In a statement yesterday TAI said its research showed farmers' export earnings had dropped 47 per cent since the mining boom ramped up in 2003-04.
“The mining boom is great if you work in the mining industry. But for other sectors in the Australian economy which rely on export earnings the boom has come at an enormous cost,” TAI senior economist Matt Grudnoff said.
“Our farmers are price-takers not price-setters. This has meant that the surge in the Australian dollar due to the mining boom has had the knock-on effect of reducing the value of their exports.”

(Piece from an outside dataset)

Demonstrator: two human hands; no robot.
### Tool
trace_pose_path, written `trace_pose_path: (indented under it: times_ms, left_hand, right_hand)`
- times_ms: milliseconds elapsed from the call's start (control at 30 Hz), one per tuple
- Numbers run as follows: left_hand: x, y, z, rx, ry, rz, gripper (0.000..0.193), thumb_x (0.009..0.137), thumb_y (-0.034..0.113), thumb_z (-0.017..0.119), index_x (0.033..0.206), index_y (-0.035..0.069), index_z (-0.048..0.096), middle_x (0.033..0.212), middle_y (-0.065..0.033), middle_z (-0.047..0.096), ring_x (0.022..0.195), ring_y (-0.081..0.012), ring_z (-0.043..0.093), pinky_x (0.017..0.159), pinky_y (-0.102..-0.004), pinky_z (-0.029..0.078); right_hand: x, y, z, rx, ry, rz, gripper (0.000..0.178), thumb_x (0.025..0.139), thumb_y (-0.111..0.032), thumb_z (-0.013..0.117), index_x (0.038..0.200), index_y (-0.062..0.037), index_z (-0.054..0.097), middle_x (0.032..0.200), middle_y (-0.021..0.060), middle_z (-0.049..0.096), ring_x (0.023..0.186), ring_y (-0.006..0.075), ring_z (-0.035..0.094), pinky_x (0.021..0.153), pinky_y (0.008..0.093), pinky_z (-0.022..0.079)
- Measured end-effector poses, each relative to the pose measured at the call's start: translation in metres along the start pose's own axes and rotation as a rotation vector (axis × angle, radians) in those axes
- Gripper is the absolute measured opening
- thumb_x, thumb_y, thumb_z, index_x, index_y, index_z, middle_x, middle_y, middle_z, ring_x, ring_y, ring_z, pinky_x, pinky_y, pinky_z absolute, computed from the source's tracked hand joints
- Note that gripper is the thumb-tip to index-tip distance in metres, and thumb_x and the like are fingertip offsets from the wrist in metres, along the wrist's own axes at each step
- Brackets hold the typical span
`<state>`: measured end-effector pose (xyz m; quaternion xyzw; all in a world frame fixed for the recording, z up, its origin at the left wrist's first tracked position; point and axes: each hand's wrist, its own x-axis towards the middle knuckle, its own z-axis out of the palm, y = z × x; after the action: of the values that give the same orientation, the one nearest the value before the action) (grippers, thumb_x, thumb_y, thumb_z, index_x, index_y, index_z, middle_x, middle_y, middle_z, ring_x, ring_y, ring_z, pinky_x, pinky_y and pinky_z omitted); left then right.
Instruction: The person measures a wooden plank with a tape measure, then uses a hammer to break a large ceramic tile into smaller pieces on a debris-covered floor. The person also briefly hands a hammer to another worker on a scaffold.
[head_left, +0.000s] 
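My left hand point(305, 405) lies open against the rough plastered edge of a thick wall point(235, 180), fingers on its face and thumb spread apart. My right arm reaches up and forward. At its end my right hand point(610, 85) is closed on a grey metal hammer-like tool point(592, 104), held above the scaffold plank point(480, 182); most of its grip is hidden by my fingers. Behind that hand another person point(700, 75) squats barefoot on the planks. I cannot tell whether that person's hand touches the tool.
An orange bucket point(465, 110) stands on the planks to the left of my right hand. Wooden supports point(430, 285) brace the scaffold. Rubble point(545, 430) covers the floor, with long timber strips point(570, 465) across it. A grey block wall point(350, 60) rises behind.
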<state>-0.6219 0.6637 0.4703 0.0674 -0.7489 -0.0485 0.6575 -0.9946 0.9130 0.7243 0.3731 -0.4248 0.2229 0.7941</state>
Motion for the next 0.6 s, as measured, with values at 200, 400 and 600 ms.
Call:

Among the industries impacted, Grudnoff said the cotton sector had lost $1.3 billion in 2011-12 and $2.5 billion over the nine years of the boom, while the wheat industry lost $3 billion in 2011-12 and $8.3 billion over nine years.
Grudnoff also said the beef and veel industry had suffered greatly, along with the sugar sector.
“For the Australian economy to remain strong it needs to have many viable industries,” he said.
“If the mining boom is allowed to ruin the rural sector then who will be left to fill the employment gap when the mining boom ends.
“History is full of examples of economies that failed because they were too reliant on a few industries.”
The trade-off between the resource sector's economic benefit and impact on the exchange rate is a hotly contested topic in the industry.
The Reserve Bank has previously hosed down fears about mining's negative impact on the wider economy, and released research last year showing half of the new jobs created in the coming years could be in sectors related to the mining industry.
TAI has released a host of negative research on the mining industry since its inception.
The think tank's current executive director, Richard Denniss, formerly worked as a strategy advisor for the Greens.